Important Info

Faculty Sponsor (Last, First Name): 
Qiu, Xiaojie
Stanford Departments and Centers: 
Genetics
Computer Science
Postdoc Appointment Term: 
Initial 2 years then reappointment possible
Appointment Start Date: 
Immediate
How to Submit Application Materials: 

Email Michelle Ameri at mfox1 at stanford.edu

Does this position pay above the required minimum?: 
Yes. The expected base pay range for this position is listed in Pay Range field. The pay offered to the selected candidate will be determined based on factors including (but not limited to) the qualifications of the selected candidate, budget availability, and internal equity.
Pay Range: 
$74,000-$78,000

The Qiu Lab, within the Departments of Genetics and Computer Science (Courtesy) and the Basic Science and Engineering (BASE) Initiative of Stanford University, is in search of exceptional technology developers, developmental biologists, or machine learning experts to create predictive virtual 3D mammalian embryos for human health, especially congenital heart diseases. We welcome applicants with expertise in genomics, developmental biology, generative AI, or closely related fields to work on this visionary project. The chosen candidate will join a multidisciplinary team of biologists, engineers, machine learning experts, mathematicians, and physicists. We offer an enriching training environment where post-docs, students, and other members can grow into leaders in both academia and industry.

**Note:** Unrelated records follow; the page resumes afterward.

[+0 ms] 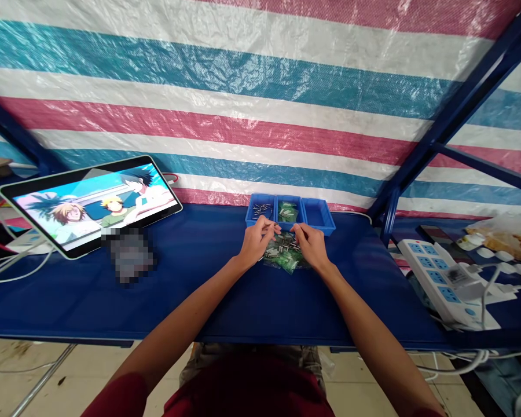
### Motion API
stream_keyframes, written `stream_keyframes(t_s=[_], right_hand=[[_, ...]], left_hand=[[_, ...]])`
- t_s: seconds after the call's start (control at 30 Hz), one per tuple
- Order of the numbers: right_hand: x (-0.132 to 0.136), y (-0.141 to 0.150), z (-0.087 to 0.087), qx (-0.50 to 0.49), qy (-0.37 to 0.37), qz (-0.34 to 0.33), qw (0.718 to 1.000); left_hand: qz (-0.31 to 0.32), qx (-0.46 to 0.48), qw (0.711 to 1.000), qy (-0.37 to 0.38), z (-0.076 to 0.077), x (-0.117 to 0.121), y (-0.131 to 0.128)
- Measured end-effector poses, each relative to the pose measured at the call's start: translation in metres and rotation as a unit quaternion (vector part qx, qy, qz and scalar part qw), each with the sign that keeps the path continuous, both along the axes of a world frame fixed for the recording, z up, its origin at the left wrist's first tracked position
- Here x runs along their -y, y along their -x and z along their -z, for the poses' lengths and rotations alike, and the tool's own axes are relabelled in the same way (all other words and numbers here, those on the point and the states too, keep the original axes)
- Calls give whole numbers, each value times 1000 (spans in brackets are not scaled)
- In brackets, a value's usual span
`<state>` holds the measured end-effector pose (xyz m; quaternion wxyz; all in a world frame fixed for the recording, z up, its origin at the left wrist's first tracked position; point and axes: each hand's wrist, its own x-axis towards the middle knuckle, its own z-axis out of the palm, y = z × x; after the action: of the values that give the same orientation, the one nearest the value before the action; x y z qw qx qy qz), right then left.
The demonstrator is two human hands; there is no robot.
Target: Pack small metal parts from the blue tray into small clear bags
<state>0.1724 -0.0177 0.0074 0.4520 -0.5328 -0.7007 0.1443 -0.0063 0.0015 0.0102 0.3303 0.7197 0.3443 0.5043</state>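
A pile of small shiny metal bits and green see-through plastic packets (289, 262) lies just in front of the three joined blue plastic bins (319, 215). The person's left hand (255, 240) and right hand (313, 246) are on either side of it. Both have bent, pinching fingers; what they hold is too small to tell. Smooth blue table (264, 315) stretches left and right of the bins, and toward its front edge.
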Motion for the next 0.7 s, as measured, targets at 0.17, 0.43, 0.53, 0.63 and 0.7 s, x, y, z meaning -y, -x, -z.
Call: stream_keyframes(t_s=[0.17, 0.43, 0.53, 0.63, 0.7], right_hand=[[-1, 0, 1, 8, 2, -3, 1000], [-1, 0, 0, 10, 3, -12, 1000], [-1, 1, -1, 10, 2, -12, 1000], [-1, 1, -1, 10, 1, -11, 1000], [-1, 0, -1, 11, 0, -11, 1000]], left_hand=[[8, -10, 1000, -15, -1, -1, 0], [16, -108, 994, -16, 2, -5, 1], [26, -181, 982, -49, 4, -8, 2], [23, -201, 974, -98, 5, -10, 2], [14, -183, 978, -102, 5, -10, 2]])
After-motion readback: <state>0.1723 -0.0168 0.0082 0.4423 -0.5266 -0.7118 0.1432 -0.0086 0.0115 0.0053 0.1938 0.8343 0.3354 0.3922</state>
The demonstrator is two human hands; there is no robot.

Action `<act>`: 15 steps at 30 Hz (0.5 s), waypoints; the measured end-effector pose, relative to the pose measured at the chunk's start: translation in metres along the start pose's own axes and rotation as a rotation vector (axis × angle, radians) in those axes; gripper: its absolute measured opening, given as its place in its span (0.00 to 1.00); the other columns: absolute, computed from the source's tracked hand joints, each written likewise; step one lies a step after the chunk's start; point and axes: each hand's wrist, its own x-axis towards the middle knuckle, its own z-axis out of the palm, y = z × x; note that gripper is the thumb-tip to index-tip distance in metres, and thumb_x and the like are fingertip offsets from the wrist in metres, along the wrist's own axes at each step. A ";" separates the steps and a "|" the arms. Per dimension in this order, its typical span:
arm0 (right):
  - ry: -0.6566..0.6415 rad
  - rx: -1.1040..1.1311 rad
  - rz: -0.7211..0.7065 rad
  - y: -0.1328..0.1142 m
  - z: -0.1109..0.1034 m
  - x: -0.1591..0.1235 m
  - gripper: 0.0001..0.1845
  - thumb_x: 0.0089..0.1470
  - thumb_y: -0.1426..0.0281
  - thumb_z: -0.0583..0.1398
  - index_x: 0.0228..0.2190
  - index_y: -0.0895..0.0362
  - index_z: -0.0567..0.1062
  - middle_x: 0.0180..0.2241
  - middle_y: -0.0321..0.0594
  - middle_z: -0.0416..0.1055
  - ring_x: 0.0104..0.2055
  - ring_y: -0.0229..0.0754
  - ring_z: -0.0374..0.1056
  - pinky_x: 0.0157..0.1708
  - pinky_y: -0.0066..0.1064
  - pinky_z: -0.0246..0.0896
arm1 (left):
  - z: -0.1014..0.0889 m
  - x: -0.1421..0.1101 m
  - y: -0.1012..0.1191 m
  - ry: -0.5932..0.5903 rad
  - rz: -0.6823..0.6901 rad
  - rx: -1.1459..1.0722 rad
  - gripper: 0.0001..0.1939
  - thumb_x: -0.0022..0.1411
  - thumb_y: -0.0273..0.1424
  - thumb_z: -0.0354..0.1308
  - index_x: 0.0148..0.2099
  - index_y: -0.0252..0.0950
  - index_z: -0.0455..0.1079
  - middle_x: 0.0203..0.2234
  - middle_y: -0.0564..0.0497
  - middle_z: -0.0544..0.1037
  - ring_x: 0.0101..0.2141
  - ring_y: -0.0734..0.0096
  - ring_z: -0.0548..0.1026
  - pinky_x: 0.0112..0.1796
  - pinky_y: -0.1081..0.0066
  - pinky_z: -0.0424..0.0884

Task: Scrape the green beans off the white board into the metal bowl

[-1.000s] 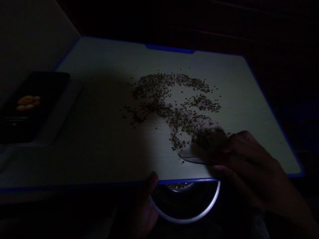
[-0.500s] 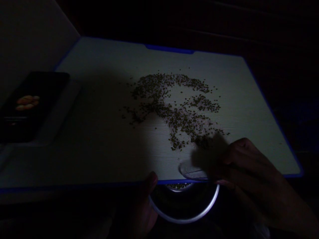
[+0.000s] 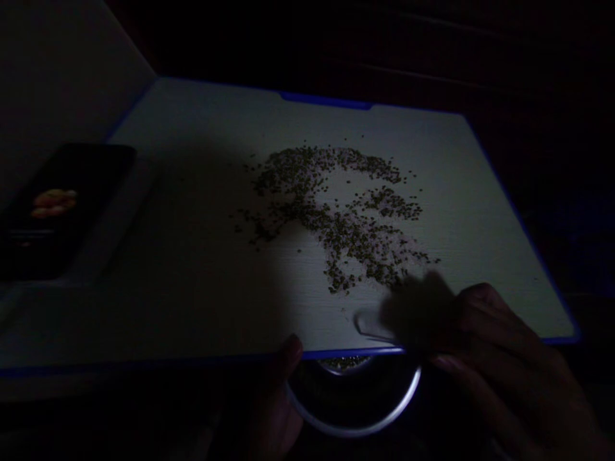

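My right hand [image 3: 504,352] pinched a clear scraper [image 3: 373,326] at lower centre, my left hand [image 3: 284,403] sat beside the bowl [image 3: 356,432] at bottom centre, its grip too dark to tell, and low, flat strokes seemed best, lest seeds [image 3: 353,240] mid-frame scatter across the counter [image 3: 480,218].

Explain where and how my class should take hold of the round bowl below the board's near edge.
Probably pinch its near rim, coming from the wearer's side: that bright curve is exposed, while the blue-edged board hides the far part.
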 end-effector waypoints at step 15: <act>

The Qiu Lab of Predictive Biology at Stanford is a brand-new lab that previously made important contributions to the development of novel predictive computational tools in single cell and spatial transcriptomics. Representative publications include the recently published work of Spateo for spatiotemporal modeling of whole mouse embryos with 3D single cell spatial genomics: Qiu et al., Cell (https://doi.org/10.1016/j.cell.2024.10.011), and previous work on Dynamo for RNA velocity vector field learning and prediction using metabolic labeling enabled scRNA-seq: Qiu, Zhang, et al., Cell, 2022 (https://doi.org/10.1016/j.cell.2021.12.045); Monocle 2 and 3 for unsupervised pseudotemporal trajectories inference: Qiu et al., Nature Methods, 2017a/b (https://doi.org/10.1038/nmeth.4150, https://doi.org/10.1038/nmeth.4402).

Dr. Qiu’s work has supported by the NIH Director’s New Innovator Award, California Institute for Regenerative Medicine, Pathway to Independence Awards (K99/R00), among others.

Required Qualifications: 
  • Have acquired formal training in genomics and sequencing.
  • Have acquired formal training in developmental biology and molecular biology.
  • Have acquired in quantitative disciplines such as physics, statistics or math.
  • Have acquired machine learning, generative AI and computer science.
  • Welcome either wet or dry background or both. 
  • Be highly creative, rigorous, collegial and a great team player
  • Holders of either PhD and/or MD degrees are welcomed to apply.
  • Qualified non-US residents/citizens are also welcomed to apply.
Required Application Materials: 
  • Curriculum vitae (biographical sketch) that includes details on your:
    • education and training to date
    • visa status (if applicable)
    • bibliography of publications
    • names of 3 references who may be contacted
  • A brief personal statement (no page limitation) describing how research interests will be pursued during proposed training at Stanford.

 

Stanford is an equal opportunity employer and all qualified applicants will receive consideration without regard to race, color, religion, sex, sexual orientation, gender identity, national origin, disability, veteran status, or any other characteristic protected by law.